Sleeping sickness is caused by a protozoan that is transmitted to humans by the bite of a tsetse fly. This infection is rampant in black Africa. After a variable incubation appears disjointed fever, lymphadenopathy, hepatosplenomegaly and sometimes polycyclic closets skin, headache and behavioral changes. The intracerebral reached then continues to evolve, leading to deficiency states and coma.

Biologically, the presence of anemia, a circulating plasma cells, hypergammaglobulinemia and a major elevation of IgM. The diagnosis is confirmed by the detection of the parasite in the blood, bone marrow, lymph node puncture juice, cerebrospinal fluid. In some cases, the serodiagnosis may help. The treatment is hospital, depending on the parasite and the disease phase (pentamidine, melarsoprol, suramin).

Fungal (histoplasmosis):

Histoplasmosis is a fungal infection import.

Two germs are distinguished: Histoplasma capsulatum is found in the United States, South America, Guyana, the Caribbean, Africa, India, and Histoplasma duboisii present in black Africa. Histoplasmosis Histoplasma capsulatumto initially manifested by a primary infection may be silent or give influenza-like illness with cough and dyspnea;imaging shows a miliary pulmonary and mediastinal lymphadenopathy.

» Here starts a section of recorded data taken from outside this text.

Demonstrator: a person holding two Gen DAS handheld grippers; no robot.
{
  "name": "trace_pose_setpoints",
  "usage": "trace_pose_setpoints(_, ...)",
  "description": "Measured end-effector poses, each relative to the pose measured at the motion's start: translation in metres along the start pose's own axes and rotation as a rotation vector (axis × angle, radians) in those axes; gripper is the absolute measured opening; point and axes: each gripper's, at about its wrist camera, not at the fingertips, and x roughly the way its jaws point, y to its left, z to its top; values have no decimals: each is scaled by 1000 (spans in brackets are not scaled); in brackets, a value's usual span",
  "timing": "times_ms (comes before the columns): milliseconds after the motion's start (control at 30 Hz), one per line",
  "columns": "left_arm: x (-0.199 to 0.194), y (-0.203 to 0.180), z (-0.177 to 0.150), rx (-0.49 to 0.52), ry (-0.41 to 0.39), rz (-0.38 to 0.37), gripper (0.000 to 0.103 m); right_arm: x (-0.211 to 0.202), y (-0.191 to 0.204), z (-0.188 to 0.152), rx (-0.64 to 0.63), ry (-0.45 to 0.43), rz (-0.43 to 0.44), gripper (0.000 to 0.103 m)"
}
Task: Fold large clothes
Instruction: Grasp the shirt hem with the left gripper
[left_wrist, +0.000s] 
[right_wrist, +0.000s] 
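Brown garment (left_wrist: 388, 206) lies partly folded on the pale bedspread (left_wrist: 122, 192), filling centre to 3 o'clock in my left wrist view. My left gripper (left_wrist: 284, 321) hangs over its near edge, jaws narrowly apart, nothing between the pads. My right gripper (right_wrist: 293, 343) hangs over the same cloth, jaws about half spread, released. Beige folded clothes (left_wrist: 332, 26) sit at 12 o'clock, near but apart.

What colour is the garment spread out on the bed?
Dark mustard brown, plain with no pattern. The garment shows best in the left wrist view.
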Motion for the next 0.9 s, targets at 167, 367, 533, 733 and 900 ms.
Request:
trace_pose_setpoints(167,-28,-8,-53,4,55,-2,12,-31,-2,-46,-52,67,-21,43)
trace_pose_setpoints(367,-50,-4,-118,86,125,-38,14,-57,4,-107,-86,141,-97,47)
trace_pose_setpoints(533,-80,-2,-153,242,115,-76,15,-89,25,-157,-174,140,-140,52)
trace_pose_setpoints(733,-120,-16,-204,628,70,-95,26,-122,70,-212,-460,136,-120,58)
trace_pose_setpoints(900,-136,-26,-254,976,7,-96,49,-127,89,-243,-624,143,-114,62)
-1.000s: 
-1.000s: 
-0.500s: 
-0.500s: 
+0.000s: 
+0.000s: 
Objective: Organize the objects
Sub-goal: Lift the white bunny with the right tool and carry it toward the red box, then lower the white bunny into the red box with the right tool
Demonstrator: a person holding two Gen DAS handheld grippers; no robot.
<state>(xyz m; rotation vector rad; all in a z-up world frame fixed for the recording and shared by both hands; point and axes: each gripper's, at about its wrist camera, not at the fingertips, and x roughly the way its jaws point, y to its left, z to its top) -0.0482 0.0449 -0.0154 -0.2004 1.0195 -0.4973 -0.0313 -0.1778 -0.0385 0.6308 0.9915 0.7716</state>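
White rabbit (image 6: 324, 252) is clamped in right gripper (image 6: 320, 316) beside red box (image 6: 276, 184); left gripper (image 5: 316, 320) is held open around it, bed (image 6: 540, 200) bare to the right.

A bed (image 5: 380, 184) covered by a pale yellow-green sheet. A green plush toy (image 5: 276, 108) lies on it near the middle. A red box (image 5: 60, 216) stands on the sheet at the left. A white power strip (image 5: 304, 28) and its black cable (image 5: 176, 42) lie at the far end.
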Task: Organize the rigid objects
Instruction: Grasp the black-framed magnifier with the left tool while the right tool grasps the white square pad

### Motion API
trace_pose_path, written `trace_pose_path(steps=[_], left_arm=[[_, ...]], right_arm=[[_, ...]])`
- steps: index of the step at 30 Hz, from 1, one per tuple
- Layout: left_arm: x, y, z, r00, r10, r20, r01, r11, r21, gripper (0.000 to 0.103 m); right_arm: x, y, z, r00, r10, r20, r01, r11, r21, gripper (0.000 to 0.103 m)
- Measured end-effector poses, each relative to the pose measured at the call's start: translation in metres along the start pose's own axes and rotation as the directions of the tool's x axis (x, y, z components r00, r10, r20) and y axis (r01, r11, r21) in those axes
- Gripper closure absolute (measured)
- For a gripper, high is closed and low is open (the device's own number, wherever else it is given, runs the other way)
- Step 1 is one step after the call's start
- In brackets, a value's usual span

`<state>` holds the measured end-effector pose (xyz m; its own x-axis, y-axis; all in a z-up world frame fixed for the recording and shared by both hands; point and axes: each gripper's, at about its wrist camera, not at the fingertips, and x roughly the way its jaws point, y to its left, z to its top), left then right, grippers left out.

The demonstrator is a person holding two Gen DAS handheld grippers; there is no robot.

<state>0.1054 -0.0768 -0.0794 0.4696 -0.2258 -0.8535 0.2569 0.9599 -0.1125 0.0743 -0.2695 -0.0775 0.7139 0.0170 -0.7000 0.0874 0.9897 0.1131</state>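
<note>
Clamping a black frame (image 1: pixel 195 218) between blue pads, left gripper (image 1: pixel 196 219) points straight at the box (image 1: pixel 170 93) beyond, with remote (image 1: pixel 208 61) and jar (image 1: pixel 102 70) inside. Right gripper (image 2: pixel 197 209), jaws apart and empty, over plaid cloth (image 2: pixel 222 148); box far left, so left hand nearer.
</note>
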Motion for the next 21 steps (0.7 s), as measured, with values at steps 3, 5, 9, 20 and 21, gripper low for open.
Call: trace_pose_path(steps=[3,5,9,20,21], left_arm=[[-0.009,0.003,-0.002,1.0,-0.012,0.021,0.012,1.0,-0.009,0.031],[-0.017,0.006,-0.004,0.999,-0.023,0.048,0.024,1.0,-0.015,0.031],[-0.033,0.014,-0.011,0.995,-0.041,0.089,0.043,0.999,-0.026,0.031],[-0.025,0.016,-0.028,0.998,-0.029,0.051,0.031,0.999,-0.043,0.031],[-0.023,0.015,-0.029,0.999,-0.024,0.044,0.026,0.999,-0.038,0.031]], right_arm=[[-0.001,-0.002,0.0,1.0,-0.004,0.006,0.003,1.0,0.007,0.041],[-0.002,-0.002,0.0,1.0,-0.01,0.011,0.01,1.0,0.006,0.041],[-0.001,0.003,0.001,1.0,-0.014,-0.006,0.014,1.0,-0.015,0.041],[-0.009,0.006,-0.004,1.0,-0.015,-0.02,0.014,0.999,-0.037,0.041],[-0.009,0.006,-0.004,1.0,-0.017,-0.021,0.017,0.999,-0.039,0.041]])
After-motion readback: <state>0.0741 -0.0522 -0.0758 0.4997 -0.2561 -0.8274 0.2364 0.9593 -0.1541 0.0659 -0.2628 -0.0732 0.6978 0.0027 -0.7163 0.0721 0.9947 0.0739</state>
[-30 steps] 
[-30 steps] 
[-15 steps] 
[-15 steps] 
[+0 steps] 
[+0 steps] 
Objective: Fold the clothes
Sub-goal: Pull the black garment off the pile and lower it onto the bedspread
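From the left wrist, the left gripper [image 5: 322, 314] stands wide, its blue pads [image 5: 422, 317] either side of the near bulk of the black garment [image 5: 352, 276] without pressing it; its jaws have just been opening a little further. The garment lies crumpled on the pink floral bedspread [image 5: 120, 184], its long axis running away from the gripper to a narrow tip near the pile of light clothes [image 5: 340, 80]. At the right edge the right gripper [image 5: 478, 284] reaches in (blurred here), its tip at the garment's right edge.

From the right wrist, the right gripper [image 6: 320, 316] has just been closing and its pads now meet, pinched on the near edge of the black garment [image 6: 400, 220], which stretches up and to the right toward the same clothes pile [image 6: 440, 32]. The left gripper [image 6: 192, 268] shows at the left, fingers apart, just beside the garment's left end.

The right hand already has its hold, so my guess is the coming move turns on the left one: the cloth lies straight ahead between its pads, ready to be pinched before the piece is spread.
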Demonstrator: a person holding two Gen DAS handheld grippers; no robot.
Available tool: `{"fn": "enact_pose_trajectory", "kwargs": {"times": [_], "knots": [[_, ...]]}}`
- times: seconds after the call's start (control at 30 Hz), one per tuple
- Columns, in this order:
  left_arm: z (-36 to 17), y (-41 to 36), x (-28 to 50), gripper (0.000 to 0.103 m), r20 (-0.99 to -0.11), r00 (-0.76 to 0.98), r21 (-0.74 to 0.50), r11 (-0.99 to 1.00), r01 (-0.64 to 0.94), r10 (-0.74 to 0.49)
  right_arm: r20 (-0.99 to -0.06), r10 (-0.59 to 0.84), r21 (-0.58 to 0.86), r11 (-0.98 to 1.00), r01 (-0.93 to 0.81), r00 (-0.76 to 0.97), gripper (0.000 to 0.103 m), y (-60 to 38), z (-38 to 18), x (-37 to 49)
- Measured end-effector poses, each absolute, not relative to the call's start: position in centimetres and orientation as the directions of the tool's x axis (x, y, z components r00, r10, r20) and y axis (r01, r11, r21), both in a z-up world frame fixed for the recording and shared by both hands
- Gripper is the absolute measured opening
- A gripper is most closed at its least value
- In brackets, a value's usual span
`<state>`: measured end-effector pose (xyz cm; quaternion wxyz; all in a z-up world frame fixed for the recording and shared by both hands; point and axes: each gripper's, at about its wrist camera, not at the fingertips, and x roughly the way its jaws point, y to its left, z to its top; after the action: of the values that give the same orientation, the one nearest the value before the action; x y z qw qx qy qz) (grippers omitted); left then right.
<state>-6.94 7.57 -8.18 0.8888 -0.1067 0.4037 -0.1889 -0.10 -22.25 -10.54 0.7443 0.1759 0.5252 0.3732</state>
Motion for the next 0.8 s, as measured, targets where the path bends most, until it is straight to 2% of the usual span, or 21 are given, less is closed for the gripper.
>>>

These symptoms disappear within a few weeks leaving calcified pulmonary, hepatic and splenic scars. In immunocompromised patients, HIV, children and sporadic cases, histoplasmosis can spread with multiple organ damage (neurological, endocardial, adrenal, digestive, glandular). Histoplasmosis H. duboisii manifested by cutaneous lesions, bone or lymph node (in this form, localized lymphadenopathy). Diagnosis is based on the notion of living, even ancient, in endemic areas, the identification of yeast cultures (sputum, blood culture, pus, smears ulcerations, skin biopsy …), giant cell granuloma lesions in Histology of a lesion and a positive serology (but insufficient sensitivity). Treatment is to hold anti-fungal.

Proliferative pathology:


Malignant lymphoid diseases:

Non-Hodgkin’s Lymphomas, Hodgkin’s disease, certain chronic lymphocytic leukemia and acute lymphoblastic leukemia manifested by lymphadenopathy. This is most often polyadenopathy that can be symmetrical or asymmetrical, be accompanied by hepatosplenomegaly, fever, impaired general condition with rapid and substantial weight loss, night sweats, pruritus .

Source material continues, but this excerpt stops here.